> [Problem to solve] Nothing is needed except the lines below that run from the one with "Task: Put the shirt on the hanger" through the one with "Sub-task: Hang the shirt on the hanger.", repeated exactly.

**** Data shown

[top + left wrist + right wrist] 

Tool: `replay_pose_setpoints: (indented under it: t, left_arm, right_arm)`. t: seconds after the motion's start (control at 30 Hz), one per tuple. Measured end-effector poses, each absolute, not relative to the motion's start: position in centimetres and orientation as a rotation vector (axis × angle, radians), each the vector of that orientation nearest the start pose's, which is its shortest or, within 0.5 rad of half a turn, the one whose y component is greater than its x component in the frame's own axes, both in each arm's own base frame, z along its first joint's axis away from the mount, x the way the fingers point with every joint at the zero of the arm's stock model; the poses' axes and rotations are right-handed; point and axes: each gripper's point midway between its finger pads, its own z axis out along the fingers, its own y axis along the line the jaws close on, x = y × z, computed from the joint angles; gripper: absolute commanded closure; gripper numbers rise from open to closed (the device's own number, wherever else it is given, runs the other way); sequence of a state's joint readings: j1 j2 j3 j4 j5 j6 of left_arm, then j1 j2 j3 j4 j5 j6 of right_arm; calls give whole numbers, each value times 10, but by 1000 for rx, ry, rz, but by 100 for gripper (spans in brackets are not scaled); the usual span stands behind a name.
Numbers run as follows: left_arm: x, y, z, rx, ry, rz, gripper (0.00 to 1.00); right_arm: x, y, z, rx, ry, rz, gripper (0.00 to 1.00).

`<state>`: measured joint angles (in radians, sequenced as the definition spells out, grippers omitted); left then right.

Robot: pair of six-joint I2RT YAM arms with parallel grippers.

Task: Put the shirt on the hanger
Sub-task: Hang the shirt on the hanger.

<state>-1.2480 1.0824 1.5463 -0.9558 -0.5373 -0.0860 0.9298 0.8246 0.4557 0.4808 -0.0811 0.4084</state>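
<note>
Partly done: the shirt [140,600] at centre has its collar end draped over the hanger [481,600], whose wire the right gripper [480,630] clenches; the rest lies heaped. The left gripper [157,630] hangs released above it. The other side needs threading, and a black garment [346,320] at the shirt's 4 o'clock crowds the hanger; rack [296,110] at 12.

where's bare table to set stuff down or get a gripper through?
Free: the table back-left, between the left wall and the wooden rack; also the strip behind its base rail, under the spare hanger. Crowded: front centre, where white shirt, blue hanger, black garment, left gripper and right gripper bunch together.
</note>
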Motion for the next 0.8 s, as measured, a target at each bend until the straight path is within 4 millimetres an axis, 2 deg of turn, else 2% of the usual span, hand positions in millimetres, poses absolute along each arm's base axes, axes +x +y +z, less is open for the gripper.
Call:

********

> [Expected answer]
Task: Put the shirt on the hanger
Sub-task: Hang the shirt on the hanger.

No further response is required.